* Data extract:
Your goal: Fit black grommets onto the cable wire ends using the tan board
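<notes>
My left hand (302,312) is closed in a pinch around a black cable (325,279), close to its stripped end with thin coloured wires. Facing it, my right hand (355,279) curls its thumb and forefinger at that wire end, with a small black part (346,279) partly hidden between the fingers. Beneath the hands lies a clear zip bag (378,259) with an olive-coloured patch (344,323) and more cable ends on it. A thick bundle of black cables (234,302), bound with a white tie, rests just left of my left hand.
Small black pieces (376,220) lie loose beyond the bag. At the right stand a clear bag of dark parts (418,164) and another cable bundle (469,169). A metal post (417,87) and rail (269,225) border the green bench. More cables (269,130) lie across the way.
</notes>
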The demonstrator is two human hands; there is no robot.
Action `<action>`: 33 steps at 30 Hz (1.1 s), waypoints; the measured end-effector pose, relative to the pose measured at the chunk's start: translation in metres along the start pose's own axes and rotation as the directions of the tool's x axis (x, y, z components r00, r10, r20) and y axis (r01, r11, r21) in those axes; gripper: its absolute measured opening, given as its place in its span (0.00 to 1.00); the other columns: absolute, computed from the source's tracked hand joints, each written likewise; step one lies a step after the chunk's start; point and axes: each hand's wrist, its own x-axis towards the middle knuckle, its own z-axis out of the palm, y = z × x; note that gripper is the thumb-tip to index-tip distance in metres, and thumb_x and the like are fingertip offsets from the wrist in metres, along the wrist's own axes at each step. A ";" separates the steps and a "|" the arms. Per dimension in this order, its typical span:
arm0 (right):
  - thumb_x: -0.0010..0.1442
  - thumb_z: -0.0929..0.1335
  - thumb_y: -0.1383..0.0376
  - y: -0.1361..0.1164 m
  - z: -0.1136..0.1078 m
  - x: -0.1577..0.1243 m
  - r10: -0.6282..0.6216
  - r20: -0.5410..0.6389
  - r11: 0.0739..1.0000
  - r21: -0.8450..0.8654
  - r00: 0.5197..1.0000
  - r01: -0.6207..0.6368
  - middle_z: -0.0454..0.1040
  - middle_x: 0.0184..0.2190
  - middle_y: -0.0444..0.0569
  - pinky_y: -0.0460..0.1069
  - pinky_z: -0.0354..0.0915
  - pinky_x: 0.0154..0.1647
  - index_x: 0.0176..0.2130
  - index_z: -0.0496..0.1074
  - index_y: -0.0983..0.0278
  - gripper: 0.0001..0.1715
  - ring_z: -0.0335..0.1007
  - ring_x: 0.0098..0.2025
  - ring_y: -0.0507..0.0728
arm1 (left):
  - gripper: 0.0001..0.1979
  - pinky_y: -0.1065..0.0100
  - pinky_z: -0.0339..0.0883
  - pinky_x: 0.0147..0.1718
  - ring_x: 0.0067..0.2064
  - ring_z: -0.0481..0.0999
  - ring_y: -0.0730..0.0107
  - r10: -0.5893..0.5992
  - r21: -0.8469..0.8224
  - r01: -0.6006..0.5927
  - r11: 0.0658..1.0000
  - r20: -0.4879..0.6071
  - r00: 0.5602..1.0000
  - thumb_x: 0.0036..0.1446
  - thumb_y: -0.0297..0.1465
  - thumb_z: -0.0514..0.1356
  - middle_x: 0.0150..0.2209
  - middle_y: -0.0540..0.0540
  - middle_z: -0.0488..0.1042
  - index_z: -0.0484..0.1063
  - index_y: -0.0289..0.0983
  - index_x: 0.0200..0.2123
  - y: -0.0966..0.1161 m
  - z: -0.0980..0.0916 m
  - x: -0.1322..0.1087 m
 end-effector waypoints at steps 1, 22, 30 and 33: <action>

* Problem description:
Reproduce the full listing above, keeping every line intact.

* Solution to this exercise:
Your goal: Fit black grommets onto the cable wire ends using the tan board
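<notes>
My left hand (302,312) is closed in a pinch around a black cable (325,279), close to its stripped end with thin coloured wires. Facing it, my right hand (355,279) curls its thumb and forefinger at that wire end, with a small black part (346,279) partly hidden between the fingers. Beneath the hands lies a clear zip bag (378,259) with an olive-coloured patch (344,323) and more cable ends on it. A thick bundle of black cables (234,302), bound with a white tie, rests just left of my left hand.
Small black pieces (376,220) lie loose beyond the bag. At the right stand a clear bag of dark parts (418,164) and another cable bundle (469,169). A metal post (417,87) and rail (269,225) border the green bench. More cables (269,130) lie across the way.
</notes>
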The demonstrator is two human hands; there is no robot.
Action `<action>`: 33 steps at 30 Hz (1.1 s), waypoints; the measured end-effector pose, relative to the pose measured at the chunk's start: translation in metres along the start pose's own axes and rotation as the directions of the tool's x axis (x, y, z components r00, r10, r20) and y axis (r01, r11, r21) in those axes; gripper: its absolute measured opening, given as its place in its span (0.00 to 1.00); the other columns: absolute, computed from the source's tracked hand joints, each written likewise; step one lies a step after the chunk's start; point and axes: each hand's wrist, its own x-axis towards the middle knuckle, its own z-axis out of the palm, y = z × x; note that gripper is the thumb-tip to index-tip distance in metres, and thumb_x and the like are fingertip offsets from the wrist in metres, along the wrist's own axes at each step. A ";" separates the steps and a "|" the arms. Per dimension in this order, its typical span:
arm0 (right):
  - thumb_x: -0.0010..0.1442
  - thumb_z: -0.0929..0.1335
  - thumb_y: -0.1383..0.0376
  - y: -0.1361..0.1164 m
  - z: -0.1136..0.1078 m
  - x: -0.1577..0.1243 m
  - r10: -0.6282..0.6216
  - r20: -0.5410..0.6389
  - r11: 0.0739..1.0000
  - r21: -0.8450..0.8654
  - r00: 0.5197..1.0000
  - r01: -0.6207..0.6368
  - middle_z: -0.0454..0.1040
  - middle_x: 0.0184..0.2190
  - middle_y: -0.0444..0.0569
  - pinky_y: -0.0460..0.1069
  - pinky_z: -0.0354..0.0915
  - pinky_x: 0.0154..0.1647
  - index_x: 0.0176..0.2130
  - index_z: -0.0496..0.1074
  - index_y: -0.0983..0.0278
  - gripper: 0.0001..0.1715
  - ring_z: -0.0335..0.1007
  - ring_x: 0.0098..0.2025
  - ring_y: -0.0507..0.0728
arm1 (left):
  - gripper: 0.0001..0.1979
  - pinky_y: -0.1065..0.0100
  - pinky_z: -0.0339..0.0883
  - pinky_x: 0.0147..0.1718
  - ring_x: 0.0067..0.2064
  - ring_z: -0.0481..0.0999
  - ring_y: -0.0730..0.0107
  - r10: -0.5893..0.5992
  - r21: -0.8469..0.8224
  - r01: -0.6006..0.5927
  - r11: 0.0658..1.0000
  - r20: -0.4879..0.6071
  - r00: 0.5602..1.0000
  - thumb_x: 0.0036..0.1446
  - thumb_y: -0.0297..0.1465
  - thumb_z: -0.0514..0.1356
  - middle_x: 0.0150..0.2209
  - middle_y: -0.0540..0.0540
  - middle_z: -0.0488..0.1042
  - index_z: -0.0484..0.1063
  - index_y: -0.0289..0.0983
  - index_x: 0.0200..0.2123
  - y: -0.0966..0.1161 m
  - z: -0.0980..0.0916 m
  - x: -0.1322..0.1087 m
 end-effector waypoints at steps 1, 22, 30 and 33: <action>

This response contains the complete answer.